• _EXERCISE REQUIREMENTS_
Look below for the line containing "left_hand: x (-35"; from there, print each line exactly up to and including the line containing "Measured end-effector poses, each", and stop.

• _Stored items_
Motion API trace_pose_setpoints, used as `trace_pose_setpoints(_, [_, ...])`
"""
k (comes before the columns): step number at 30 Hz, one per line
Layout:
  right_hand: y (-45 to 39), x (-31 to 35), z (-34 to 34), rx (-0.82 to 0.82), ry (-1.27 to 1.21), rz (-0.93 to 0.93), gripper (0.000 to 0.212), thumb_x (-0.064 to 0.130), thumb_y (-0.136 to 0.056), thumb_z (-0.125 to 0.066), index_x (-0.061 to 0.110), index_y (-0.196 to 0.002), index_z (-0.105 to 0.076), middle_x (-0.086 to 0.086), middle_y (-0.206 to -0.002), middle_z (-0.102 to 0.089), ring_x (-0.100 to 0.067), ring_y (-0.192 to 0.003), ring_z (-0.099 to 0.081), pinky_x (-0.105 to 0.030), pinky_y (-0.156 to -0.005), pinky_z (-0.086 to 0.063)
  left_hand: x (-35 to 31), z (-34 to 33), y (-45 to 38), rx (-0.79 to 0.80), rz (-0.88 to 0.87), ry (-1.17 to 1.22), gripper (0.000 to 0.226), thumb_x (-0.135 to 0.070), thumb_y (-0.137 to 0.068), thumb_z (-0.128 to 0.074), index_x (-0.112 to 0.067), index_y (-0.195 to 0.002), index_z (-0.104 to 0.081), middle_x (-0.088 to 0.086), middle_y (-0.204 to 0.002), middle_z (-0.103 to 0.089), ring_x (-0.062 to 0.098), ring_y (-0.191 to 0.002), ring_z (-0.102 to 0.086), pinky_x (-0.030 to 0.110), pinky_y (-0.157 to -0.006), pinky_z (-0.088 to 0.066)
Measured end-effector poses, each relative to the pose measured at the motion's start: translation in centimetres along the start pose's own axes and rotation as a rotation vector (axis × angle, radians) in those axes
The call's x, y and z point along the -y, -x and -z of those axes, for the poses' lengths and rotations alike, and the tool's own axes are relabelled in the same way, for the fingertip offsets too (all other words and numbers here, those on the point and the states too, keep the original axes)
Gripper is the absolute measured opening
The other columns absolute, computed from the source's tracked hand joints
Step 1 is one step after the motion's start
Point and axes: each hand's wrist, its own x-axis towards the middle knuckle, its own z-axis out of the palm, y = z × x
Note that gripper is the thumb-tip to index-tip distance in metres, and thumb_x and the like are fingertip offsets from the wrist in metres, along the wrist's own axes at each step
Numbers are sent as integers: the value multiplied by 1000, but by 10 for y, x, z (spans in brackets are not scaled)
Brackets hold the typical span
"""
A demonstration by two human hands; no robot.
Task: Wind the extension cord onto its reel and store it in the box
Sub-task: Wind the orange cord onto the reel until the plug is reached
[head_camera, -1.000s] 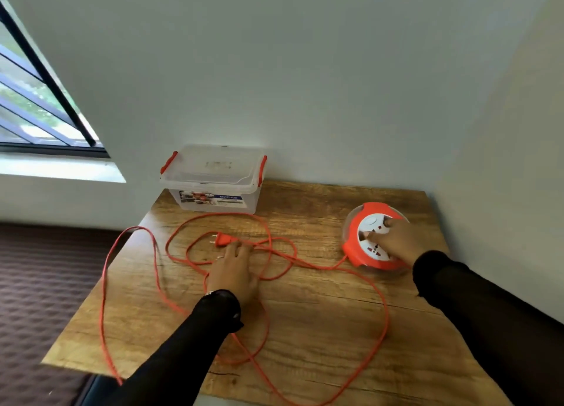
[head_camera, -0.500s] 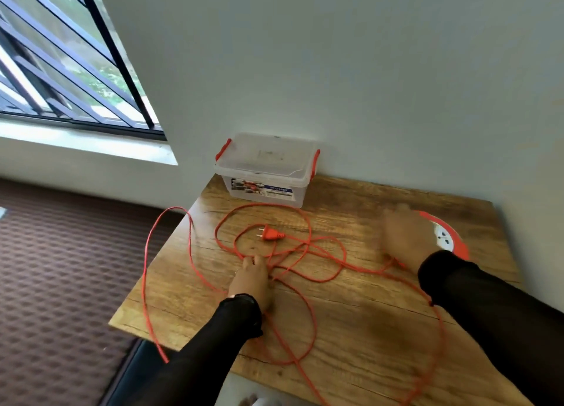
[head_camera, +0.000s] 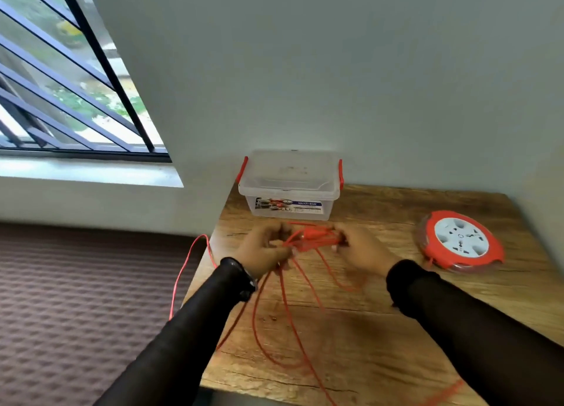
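Since the earlier frame both hands have left the worktop (head_camera: 396,329) and reel. The left hand (head_camera: 264,251) and right hand (head_camera: 361,250) now grip bunched extension cord (head_camera: 314,239) just in front of the storage box (head_camera: 290,189), well left of the reel (head_camera: 460,242). Risk: trailing loops may tangle or snag the worktop edge. Box label reads "MULTI-BOX".

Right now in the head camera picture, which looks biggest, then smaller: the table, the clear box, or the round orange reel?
1. Table, by far the largest.
2. Box and reel look about alike; the box sits farther back, so I won't rank them.
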Motion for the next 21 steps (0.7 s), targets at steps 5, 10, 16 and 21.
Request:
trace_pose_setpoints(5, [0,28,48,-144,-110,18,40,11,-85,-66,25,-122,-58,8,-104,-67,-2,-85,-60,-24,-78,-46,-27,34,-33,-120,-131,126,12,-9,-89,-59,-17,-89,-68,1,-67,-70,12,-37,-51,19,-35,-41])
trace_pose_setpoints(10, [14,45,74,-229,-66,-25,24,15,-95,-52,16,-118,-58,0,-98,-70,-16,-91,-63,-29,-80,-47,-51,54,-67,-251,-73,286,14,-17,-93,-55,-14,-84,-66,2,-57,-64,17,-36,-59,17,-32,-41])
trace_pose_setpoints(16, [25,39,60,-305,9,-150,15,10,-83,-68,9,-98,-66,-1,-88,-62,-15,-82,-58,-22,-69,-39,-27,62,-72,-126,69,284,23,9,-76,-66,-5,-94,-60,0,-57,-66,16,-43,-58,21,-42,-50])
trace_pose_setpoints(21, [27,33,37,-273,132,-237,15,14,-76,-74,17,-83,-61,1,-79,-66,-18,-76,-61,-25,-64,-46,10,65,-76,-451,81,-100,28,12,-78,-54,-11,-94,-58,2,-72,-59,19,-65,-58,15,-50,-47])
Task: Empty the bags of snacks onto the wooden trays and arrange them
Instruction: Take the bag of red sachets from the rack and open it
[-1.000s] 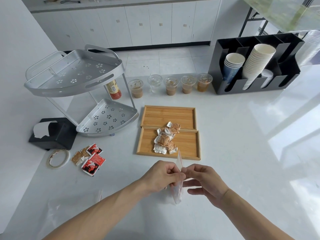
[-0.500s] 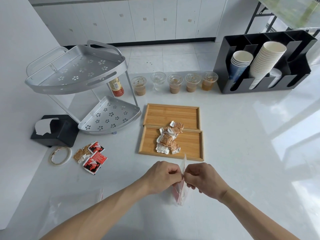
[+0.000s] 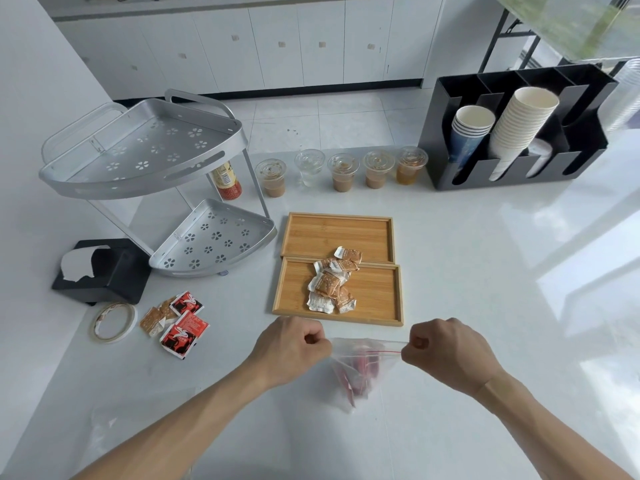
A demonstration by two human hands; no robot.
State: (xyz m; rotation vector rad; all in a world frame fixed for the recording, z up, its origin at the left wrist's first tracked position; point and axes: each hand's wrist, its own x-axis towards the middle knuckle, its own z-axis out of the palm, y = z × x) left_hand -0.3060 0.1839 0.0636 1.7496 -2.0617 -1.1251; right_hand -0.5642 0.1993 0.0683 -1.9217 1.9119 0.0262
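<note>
Head view: the left hand (image 3: 292,351) and the right hand (image 3: 446,353) each pinch one end of a clear zip bag (image 3: 360,372), stretching its top just in front of the near tray (image 3: 374,299). Red packets show inside. Brown snacks (image 3: 332,282) lie heaped on the near tray, one reaching onto the far tray (image 3: 337,233).

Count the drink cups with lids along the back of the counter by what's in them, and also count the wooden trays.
Lidded cups with milky brown drink: 3
Lidded cup, clear: 1
Lidded cup with amber drink: 1
Wooden trays: 2
Total: 7
</note>
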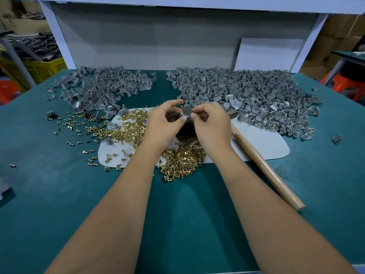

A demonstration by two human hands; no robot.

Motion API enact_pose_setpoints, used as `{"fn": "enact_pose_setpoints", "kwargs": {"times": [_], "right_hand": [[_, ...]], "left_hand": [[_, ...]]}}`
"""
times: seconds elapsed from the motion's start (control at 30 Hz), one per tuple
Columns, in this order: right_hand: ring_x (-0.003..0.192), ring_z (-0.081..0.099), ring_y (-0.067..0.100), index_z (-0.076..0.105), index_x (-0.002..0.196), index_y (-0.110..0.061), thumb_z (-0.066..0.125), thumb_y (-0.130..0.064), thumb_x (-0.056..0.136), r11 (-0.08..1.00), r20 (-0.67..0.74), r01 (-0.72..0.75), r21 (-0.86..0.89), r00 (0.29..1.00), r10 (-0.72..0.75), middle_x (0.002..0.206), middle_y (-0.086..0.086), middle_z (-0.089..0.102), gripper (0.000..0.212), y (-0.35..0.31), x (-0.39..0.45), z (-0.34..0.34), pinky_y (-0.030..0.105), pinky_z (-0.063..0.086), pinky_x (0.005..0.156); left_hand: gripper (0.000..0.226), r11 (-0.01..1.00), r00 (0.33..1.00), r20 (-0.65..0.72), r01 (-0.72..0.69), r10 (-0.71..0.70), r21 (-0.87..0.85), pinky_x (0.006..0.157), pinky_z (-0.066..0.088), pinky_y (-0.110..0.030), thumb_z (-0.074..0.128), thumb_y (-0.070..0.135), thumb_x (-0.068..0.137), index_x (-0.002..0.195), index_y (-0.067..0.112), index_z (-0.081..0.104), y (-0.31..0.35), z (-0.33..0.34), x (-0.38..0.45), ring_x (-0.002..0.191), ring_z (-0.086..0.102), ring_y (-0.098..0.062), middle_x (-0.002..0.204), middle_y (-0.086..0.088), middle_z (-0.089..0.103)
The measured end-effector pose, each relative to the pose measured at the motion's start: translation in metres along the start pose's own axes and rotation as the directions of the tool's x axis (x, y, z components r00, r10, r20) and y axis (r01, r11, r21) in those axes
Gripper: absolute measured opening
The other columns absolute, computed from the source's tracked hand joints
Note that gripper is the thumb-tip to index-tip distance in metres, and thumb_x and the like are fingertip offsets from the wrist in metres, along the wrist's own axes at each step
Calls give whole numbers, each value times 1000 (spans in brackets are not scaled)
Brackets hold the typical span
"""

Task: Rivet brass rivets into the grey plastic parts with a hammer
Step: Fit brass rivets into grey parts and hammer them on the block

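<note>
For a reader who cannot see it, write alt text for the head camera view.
Both hands, left hand and right hand, pinch a small grey plastic part together above a scatter of brass rivets on a green table. A wooden-handled hammer lies at right; piles of grey parts fill the back.

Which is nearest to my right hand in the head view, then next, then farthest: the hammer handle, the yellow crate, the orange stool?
1. Hammer handle, just right of the right hand.
2. Orange stool, far right, off the table.
3. Yellow crate, far left.
</note>
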State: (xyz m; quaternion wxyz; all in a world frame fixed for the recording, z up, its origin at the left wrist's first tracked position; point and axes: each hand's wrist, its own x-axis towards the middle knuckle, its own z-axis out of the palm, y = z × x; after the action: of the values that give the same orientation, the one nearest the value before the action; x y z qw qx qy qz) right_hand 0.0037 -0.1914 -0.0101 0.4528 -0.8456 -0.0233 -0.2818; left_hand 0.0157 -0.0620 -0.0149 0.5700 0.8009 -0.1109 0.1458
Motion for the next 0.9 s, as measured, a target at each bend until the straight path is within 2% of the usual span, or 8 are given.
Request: {"fn": "enact_pose_setpoints", "kwargs": {"times": [0.1,0.17,0.27,0.37,0.47,0.57,0.77,0.9], "right_hand": [[87,58,13,70,84,-19,67,-16,86,1000,-7,-18,6,1000,18,91,-8,59,5,1,1,0,39,51,78],[86,57,12,69,84,-21,66,-16,86,1000,-9,-23,7,1000,23,91,-7,59,6,1,1,-1,38,51,78],[88,57,12,69,83,-22,66,-17,86,999,6,-27,29,1000,27,91,-8,58,7,0,1,-1,37,50,80],[90,57,13,69,83,-23,66,-18,85,1000,24,-25,15,999,25,90,-10,57,7,-1,1,0,38,49,82],[90,57,14,70,84,-23,66,-18,85,1000,40,-11,-27,999,13,88,-10,56,7,0,2,1,40,49,82],[93,57,16,70,85,-22,66,-18,86,996,66,10,-87,998,-5,90,-8,55,6,2,4,1,39,48,82],[96,56,19,65,79,-26,63,-17,86,990,110,26,-136,994,-11,93,-6,57,11,1,10,2,41,48,81],[94,56,19,61,75,-29,63,-17,86,988,157,23,-152,988,1,93,-5,58,17,-1,15,0,42,49,80]], "left_hand": [[36,999,998,-33,44,-44,-22,87,44,-13,61,8,92,120,31,61,-1,-2,1,101,58,5,103,11,68],[39,997,998,-27,55,-56,-50,85,44,-8,59,3,92,120,30,61,-1,-4,1,100,59,8,105,13,69],[39,997,999,0,47,-48,-61,91,46,-13,65,1,88,121,23,62,-1,-3,1,97,64,-1,95,9,70],[38,999,1000,-8,23,-24,-28,89,47,-12,68,1,86,120,16,65,1,1,1,92,65,-6,87,5,70],[35,1000,1000,-11,19,-19,-22,97,50,-26,68,0,85,116,17,67,1,2,1,95,66,-11,88,3,70],[35,1000,1000,-10,10,-11,-17,99,50,-33,69,1,85,114,20,68,0,3,0,96,66,-12,86,6,69],[35,999,1000,-12,-6,5,-38,99,50,-37,68,0,84,109,24,68,-1,4,1,96,67,-14,86,5,69],[35,999,1000,-17,-8,7,-53,97,52,-31,69,1,84,106,28,67,-2,4,1,92,67,-9,87,3,70]]}}
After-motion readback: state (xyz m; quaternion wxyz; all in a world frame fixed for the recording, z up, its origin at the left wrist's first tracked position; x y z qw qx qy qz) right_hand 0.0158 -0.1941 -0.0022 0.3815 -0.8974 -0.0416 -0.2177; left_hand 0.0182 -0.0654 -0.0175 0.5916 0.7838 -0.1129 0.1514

• _OUTPUT OF THE TASK_
  left_hand: x (-35 to 31), z (-34 to 33), y (-45 to 38), rx (-0.79 to 0.80), rz (-0.88 to 0.87), ry (-1.17 to 1.22), gripper (0.000 to 0.226), thumb_x (-0.135 to 0.070), thumb_y (-0.137 to 0.068), thumb_z (-0.128 to 0.074), index_x (-0.112 to 0.067), index_y (-0.195 to 0.002), index_z (-0.104 to 0.081), middle_x (-0.088 to 0.086), middle_y (-0.204 to 0.002), middle_z (-0.103 to 0.089), ring_x (-0.062 to 0.098), ring_y (-0.191 to 0.002), ring_z (-0.102 to 0.086), pinky_x (-0.030 to 0.110), pinky_y (-0.157 to -0.006), pinky_z (-0.088 to 0.066)
Measured end-effector poses, each relative to the pose measured at the motion's start: translation in centimetres along the start pose's own axes and rotation as a rotation vector (axis × angle, radians) in those axes

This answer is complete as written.